The EMC, within local churches and wider, would not exist without volunteers, Christians who serve without being financially paid. Our conference’s local, national, and international activities depend on volunteers. The EMC has five boards and more committees with many volunteers.

Just ask the National Youth Committee how busy it is over a two-year cycle in planning for Abundant Springs (just past) or for TRU, our youth leaders’ event (to come in 2018). Ask Gerald Reimer, conference youth minister, to list all of the volunteers this year. (Prepare to be patient. It’s a long list.) Consider the work done by volunteers for our yearly EMC national convention held in Regions One through Nine.
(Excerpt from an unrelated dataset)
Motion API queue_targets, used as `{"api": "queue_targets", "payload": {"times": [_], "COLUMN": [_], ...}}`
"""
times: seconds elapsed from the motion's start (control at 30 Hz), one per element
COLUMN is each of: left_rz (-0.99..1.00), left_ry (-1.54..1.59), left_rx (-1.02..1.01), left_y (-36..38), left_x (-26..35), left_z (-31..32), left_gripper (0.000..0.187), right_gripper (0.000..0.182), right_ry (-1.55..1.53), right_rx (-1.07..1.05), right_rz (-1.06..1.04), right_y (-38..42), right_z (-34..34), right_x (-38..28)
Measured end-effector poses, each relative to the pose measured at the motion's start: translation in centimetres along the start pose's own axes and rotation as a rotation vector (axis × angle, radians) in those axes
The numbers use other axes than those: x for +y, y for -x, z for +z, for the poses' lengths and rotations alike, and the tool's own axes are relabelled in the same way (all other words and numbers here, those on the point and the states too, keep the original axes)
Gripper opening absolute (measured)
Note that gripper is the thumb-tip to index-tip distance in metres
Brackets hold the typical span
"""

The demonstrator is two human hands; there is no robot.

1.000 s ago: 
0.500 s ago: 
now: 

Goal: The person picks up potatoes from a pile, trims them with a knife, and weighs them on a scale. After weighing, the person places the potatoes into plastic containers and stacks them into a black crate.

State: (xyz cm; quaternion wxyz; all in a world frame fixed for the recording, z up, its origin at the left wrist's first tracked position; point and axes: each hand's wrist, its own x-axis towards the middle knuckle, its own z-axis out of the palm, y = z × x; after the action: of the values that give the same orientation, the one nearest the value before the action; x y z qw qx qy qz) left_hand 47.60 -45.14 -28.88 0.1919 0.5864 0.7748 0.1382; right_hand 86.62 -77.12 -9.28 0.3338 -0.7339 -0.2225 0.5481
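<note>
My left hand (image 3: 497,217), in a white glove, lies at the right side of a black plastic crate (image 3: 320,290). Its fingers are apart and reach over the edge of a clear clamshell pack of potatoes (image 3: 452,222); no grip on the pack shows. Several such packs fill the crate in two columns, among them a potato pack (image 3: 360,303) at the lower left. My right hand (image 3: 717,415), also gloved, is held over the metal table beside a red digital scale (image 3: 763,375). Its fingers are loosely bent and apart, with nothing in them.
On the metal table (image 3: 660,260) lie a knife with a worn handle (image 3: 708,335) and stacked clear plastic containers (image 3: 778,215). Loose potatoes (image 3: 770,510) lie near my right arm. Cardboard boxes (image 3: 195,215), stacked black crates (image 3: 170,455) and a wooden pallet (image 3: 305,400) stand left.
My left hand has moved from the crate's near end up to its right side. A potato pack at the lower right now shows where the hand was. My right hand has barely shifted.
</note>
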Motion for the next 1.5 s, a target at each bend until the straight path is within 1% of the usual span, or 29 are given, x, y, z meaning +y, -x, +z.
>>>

No one is paid on the Nominating Committee, whose main task is to seek even more volunteers to help carry out the vision, values, and programs to which the EMC is committed. Church reporters are unsung heroes who keep you updated on their local church’s activities.

Yet volunteer isn’t an entirely correct term, at least according to William Booth, a Methodist minister. When Booth saw that Methodist churches, despite their lower class or common roots, were failing to reach the poor in London, he led a new movement with his wife Catherine.

What to name the new group? Volunteer Army was suggested, but William Booth objected. Once we become a Christian, he held, we are expected to act a certain way; Christians are more than volunteers.

Such a reality is basic to any church movement. The movement Booth co-founded was called the Salvation Army. Keep serving. “Your labour in the Lord is not in vain” (1 Cor. 15:58).